**PROVIDED DATA:**
^^^^^^^^^^^^^^^^
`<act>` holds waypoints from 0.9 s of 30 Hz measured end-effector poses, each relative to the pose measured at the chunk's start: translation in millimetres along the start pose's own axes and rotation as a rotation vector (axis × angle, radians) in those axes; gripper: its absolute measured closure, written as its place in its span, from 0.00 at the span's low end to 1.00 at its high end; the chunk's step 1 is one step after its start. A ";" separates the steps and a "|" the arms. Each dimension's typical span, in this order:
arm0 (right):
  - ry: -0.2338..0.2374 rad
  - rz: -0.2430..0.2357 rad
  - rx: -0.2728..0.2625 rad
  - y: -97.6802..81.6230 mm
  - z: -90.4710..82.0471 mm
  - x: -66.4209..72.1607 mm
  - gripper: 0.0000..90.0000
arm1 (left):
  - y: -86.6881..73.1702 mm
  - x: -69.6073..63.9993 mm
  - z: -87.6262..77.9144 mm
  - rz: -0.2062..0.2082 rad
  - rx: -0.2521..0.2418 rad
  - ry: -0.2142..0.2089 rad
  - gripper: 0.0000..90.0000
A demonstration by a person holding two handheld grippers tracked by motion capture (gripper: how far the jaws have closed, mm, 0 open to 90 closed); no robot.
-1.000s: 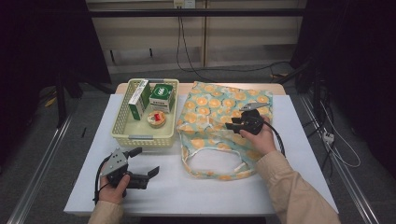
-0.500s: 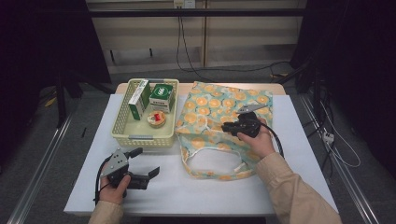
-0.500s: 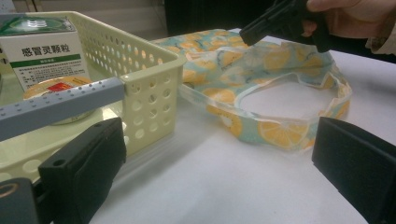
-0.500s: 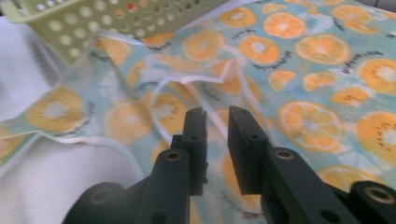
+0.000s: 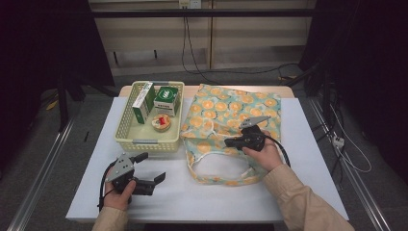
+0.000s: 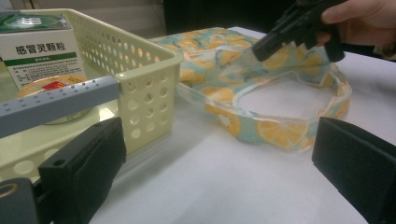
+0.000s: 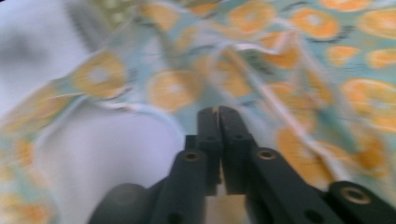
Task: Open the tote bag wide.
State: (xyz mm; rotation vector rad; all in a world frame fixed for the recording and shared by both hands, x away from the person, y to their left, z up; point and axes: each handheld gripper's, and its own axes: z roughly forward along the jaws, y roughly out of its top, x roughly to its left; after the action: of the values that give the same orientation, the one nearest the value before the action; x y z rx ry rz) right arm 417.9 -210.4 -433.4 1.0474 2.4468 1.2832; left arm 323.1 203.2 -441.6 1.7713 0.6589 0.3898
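Now we have the right tongs (image 5: 230, 142) clenched on a fold of the orange-print bag (image 5: 240, 108), near its open mouth. Their jaws have just been closing, and in the right gripper view they meet around a thin pinch of the fabric (image 7: 215, 112). We judge the pinch is taken on the top layer so that the mouth can be lifted open, since the bag lies flat and limp on the white tabletop (image 5: 308, 159) and offers nothing else to take hold of.

Just left of the bag, and touching or nearly touching its edge, stands the pale yellow basket (image 5: 144, 141). It holds a tall green-and-white box (image 5: 143, 101), a smaller green box (image 5: 167, 98) and a small round tin (image 5: 161, 122). We read these as the things meant for the bag, set close so that the carry is short.

Our left tongs (image 5: 150, 169) rest low on the tabletop in front of the basket, released, with nothing between them; in the left gripper view the jaws stand well apart and face the basket's near wall (image 6: 144, 84) and the bag's looped handle (image 6: 285, 126). We take them to be waiting there until the mouth is open.
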 end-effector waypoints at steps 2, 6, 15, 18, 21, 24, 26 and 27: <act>-0.039 -0.001 -0.021 -1.0 2.0 -8.5 0.84 | -0.2 0.6 0.1 -0.001 0.002 0.003 0.03; -0.083 0.025 -0.025 -5.4 7.3 -22.3 0.76 | -1.3 1.5 1.0 -0.002 0.007 0.000 0.03; -0.116 -0.003 0.045 -17.2 19.7 -31.2 0.64 | -1.6 1.3 0.4 0.001 0.011 0.000 0.03; -0.117 -0.021 0.039 -19.1 19.5 -31.9 0.68 | -2.0 0.9 0.4 -0.002 0.010 -0.002 0.03; -0.126 -0.029 0.041 -19.2 18.7 -33.4 0.74 | -1.6 0.6 -0.4 0.001 0.007 -0.003 0.03; -0.132 -0.018 0.037 -19.7 17.6 -37.2 0.86 | -0.8 1.2 -1.8 -0.004 0.003 -0.007 0.03; -0.141 -0.009 0.035 -19.7 17.1 -39.0 0.94 | -0.3 1.6 -2.3 -0.004 0.000 -0.003 0.03; -0.145 -0.008 0.035 -19.7 17.0 -39.9 0.97 | -0.3 1.8 -2.3 -0.003 0.001 -0.001 0.03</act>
State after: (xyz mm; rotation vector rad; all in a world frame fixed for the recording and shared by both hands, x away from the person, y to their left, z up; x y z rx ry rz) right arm 445.1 -233.3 -465.2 1.0967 2.3710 1.1243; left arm 323.1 206.1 -441.3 1.7712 0.6607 0.3863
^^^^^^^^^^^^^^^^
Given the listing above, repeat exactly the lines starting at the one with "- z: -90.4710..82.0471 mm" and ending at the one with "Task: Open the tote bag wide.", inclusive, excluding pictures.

**TASK OUTPUT:**
  - z: -90.4710..82.0471 mm
  - x: -66.4209..72.1607 mm
  - gripper: 0.0000..90.0000
arm1 (left):
  - y: -86.6881..73.1702 mm
  - x: -69.6073..63.9993 mm
  - z: -87.6262..77.9144 mm
  - rz: -0.2062..0.2082 rad
  - rx: -0.2521..0.2418 rad
  - ry: -0.2142..0.2089 rad
  - gripper: 0.0000..90.0000
A demonstration by a person holding two handheld grippers tracked by motion capture (gripper: how far the jaws have closed, mm, 0 open to 90 closed); no robot.
-1.000s: 
-0.500s: 
-0.500s: 
-0.500s: 
+0.000s: 
+0.000s: 
+0.000s: 
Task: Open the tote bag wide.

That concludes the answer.